Ashley is a mom, first and foremost, of two children, Brooklyn, 7, and Braiden, 6, with her partner Nick for 11 years. As a self-admitted cat lover and adventure-seeker, she spends most of her free time with her family outdoors, dirt biking, camping, fishing, hunting and more.
Growing up, Ashley loved playing sports, and would often think that any odd symptoms she experienced were simply side effects of being a teenager, like butterflies in her chest. But at the age of 16, something happened that would quickly change the trajectory of her young life.
One day at school, Ashley had trouble catching her breath and struggled to make it up the stairs. After visiting the nurse’s office, Ashley’s lips were blue and she was recommended to be sent home to rest. When Ashley arrived at home, her mother knew something was wrong and immediately drove to the ER at Children’s Hospital.
Dr. Sutton at Children’s did an echocardiogram, quickly discovering Ashley had a congenital heart defect and an atrial septal defect. She was officially diagnosed in February 2007 and was advised to take it easy; no longer able to do all the sports she previously loved.
In April that year she had surgery, only to find more significant complications. Her heart had doubled in size in just two months, compressing her lungs. Her physician also discovered a one-inch hole in her heart along with a genetic abnormality in the structure of her mitral heart valve. Ashley was in 100% heart block. After two weeks in the hospital, Dr. Moga and his team concluded her heart needed a pacemaker.
Ashley’s first dream was to join the air force and become a pilot. After her diagnosis, Ashley felt lost and needed to quickly find a new path as her high school days would soon end. Dr. Moga encouraged her, explaining she’d be a great fit for his team one day. This motivated Ashley to keep moving forward, eventually aspiring to become an anesthesiologist as she started college.
“I changed and adapted. We were able to have two very beautiful, healthy babies. Without my pacemaker, I wouldn’t be here today,” explained Ashley.
As she grew older, Ashley’s care changed from Children’s to the Midwest Adult Congenital Cardiac (MACC) Center at Minneapolis Heart Institute®, where she eventually learned about the Minneapolis Heart Institute Foundation® (MHIF).
“I first heard of the foundation because I heavily researched MHI when I switched over from Children’s to ensure my care was still top notch, and it definitely is,” said Ashley. The next time she was job searching, MHIF easily came to mind.
“When I chose MHIF, I was really thinking about the top companies I wanted to retire at. I was in a weird place at my current job, and MHIF came to mind as one organization that would really mean a lot working for,” she explained. Ashley joined the team at MHIF in January 2022 as a Research Finance Specialist.
When explaining her work, Ashley said, “my job is to make sure MHIF is getting paid appropriately from our research funders. I also make sure patients aren’t getting bills from insurance that they shouldn’t, and that they’re receiving the stipends they’re eligible for and reimbursed for their time. I may not be on the medical side, but finances are such an important and stressful part of research for our patients, so it’s really important work.”

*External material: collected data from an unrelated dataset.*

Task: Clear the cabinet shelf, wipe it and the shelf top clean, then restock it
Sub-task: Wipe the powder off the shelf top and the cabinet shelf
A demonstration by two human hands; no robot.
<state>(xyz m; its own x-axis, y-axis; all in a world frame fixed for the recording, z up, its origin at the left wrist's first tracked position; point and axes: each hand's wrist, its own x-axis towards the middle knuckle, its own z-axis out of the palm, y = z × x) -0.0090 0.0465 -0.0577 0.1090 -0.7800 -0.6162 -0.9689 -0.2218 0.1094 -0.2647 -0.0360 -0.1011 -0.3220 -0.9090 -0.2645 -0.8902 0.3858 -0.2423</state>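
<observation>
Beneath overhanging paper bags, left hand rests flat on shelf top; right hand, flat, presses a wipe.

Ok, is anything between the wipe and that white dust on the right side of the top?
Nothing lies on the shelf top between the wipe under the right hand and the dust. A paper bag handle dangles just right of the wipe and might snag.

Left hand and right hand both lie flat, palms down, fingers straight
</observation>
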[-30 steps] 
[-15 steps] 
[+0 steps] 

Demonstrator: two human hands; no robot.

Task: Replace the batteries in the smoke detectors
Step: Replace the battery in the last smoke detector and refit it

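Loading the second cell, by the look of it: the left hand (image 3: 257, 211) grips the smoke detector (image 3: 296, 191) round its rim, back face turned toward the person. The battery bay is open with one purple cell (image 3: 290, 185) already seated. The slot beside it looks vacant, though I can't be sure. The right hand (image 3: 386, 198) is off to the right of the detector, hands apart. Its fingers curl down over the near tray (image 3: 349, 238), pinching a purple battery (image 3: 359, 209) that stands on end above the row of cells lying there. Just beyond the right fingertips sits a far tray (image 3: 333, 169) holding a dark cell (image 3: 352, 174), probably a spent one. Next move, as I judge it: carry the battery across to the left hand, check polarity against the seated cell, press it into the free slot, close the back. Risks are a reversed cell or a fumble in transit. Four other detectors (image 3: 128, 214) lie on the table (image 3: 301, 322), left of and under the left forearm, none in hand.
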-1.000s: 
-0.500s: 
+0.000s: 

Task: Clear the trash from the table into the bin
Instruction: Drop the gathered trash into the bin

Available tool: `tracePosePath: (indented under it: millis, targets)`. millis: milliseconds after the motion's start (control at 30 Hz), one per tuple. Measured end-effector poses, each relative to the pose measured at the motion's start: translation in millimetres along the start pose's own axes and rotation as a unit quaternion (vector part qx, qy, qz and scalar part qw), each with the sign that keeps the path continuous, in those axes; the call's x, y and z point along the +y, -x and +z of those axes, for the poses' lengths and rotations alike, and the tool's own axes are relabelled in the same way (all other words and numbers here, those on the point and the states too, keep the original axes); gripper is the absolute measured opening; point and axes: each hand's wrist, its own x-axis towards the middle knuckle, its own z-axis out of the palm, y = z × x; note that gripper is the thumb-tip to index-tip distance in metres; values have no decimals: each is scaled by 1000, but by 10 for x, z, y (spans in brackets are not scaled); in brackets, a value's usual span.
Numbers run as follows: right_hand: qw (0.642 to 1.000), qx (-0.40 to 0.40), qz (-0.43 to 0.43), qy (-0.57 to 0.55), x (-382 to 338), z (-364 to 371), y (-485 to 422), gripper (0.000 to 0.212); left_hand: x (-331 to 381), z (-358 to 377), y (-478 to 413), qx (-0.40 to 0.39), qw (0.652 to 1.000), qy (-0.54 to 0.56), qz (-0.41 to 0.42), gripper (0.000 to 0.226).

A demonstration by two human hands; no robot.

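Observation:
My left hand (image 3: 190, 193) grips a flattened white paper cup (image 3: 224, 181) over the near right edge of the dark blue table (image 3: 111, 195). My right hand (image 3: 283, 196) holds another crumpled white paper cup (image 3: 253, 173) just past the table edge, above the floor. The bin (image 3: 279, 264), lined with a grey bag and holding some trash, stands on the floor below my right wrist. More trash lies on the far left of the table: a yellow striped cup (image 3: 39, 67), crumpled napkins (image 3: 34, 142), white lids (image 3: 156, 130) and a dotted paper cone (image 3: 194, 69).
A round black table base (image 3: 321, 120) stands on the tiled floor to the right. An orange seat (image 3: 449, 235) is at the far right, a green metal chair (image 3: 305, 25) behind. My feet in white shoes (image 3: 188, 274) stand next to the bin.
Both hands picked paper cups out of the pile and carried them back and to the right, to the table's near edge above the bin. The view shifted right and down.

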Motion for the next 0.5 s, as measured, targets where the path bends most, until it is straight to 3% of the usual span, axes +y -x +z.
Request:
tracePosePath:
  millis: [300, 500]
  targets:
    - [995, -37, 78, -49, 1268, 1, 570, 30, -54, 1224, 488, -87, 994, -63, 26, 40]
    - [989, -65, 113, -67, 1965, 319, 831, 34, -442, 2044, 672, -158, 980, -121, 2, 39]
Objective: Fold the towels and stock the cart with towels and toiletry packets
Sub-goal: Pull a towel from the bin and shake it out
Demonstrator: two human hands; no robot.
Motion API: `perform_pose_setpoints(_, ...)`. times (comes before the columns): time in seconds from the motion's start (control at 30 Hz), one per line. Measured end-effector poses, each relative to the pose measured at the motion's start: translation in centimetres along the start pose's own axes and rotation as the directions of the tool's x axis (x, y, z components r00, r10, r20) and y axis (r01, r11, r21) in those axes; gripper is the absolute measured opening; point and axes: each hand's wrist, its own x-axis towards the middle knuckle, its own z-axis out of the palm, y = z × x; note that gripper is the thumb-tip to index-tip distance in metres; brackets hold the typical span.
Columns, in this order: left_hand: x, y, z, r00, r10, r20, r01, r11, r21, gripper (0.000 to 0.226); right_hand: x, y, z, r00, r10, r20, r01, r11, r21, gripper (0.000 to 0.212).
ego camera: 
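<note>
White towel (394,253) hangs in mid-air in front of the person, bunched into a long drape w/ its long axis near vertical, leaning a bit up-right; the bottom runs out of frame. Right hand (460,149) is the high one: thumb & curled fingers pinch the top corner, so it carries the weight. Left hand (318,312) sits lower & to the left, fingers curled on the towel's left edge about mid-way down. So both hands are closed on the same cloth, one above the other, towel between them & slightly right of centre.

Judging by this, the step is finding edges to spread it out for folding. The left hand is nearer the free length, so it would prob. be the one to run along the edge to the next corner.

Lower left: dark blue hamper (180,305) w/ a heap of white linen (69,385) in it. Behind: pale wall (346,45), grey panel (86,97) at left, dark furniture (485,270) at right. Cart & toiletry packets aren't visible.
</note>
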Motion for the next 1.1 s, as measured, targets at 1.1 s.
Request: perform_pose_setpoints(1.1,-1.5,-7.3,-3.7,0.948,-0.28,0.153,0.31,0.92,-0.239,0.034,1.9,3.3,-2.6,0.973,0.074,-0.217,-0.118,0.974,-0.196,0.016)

When asked what was one of the best parts about working at MHIF, Ashley explained that “if I could say one thing as someone who is a current patient and was looking for a career at MHIF; you will be treated the same as a patient as you are as an employee. The MHI providers are so caring and understanding. They’re not like other specialists. MHI providers treat you like you actually matter. Then when you work at the foundation, it’s the same exact thing. I feel so comfortable, welcomed – I’ve never had a job that did that. People here care about each other – as an individual, as a family member and as an employee.”
Ashley may be eligible for new research studies in the future. “If there’s a study I’m eligible for, 100% yes. I would know that I’m in good hands. They wouldn’t let me into a research study if they weren’t certain I would benefit from it. But absolutely, I think I’d feel empowered to qualify for research. Me being a research subject could impact millions of lives, and if any research organization is going to have an option for me, I know it would be at MHIF.”